The project suffered an ill-fated launch earlier this year, and was effectively shut down after a highly charged backlash from fans and the football world in general.
However on Saturday (AEST), the mercantile court in Madrid threw out UEFA's appeal against its ruling earlier this month that stated disciplinary proceedings concerned with the founding 12 Super League clubs must be scrapped.
The Spanish pair and Italian giant welcomed the decision against what they termed "UEFA threats" and condemned European football's governing body for its "monopolistic position" over its governance of the game in a joint statement.
The case will now be assessed by the European Court of Justice in Luxembourg.
"FC Barcelona, Juventus, and Real Madrid welcome today's court's decision enforcing, with immediate effect, UEFA's obligation to unwind the actions taken against all European Super League founding clubs, including terminating the disciplinary proceedings against the undersigning three clubs and removing the penalties and restrictions imposed on the remaining nine founding clubs for them to avoid UEFA's disciplinary action," the statement read.
"The court backs the request made by the promoters of the European Super League, dismisses UEFA's appeal, and confirms its warning to UEFA that failure to comply with its ruling shall result in fines and potential criminal liability."
The statement continued: "Our aim is to keep developing the Super League project in a constructive and cooperative manner, always counting on all football stakeholders: fans, players, coaches, clubs, leagues, and national and international associations.
"We are aware that there are elements of our proposal that should be reviewed and, of course, can be improved through dialogue and consensus. We remain confident in the success of a project that will be always compliant with European Union laws."

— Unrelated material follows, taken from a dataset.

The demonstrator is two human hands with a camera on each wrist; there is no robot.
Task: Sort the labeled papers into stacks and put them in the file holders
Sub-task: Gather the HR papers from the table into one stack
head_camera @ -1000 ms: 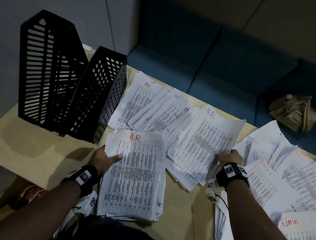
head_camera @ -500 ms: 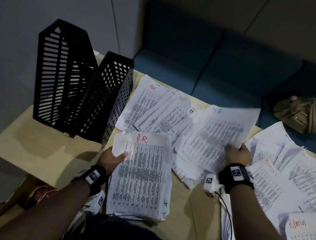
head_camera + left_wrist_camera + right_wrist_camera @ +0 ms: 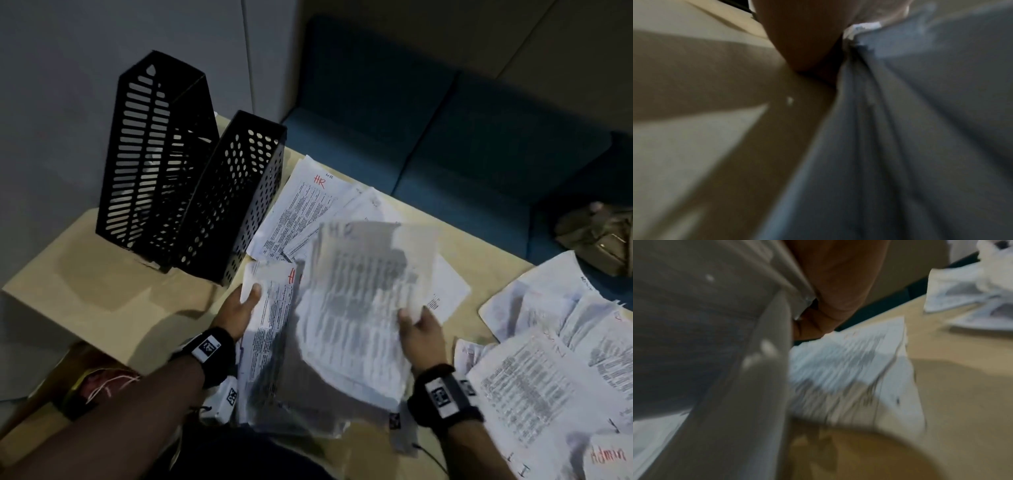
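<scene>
Black plastic marks the far left: a slotted file holder (image 3: 150,150) stands upright on the tan table (image 3: 102,284), and a perforated file holder (image 3: 233,198) stands just beside it, touching on its right; nearer the viewer, the left hand (image 3: 239,308) holds the left edge of an HR-labelled stack (image 3: 270,329) lying flat on the table, thumb on top of the sheets, fingers hidden beneath; the left wrist view shows only blurred paper edges against the palm; above that stack lie loose HR papers (image 3: 308,202), fanned and overlapping; the right hand (image 3: 419,329) pinches the lower right edge of a blurred bundle of sheets (image 3: 363,301), raised and tilted over the HR-labelled stack; far right, a spread of other papers (image 3: 548,363), one marked Admin (image 3: 608,455); beyond the table, a blue sofa (image 3: 445,137) with a tan bag (image 3: 599,236) on it.
</scene>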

The proposed Super League format guaranteed participation for its 12 founders but quickly prompted outrage across the football world in April.
Participating Premier League clubs Manchester United, Manchester City, Liverpool, Tottenham Hotspur and Arsenal pulled out and AC Milan, Inter Milan and Atletico Madrid soon followed.
Those nine clubs each agreed to pay €15 million ($24 million) in support of European grassroots football initiatives and cede five per cent of their revenues from UEFA club competitions in the forthcoming season after reconciliation talks with European football's governing body.
Barcelona, Juventus and Real Madrid did not stand down, prompting a UEFA investigation and the launch of disciplinary proceedings in May that were expected to yield harsher punishments.
Saturday's (AEST) ruling in the Spanish capital effectively renders all of those measures void, however. UEFA is yet to comment on the latest developments.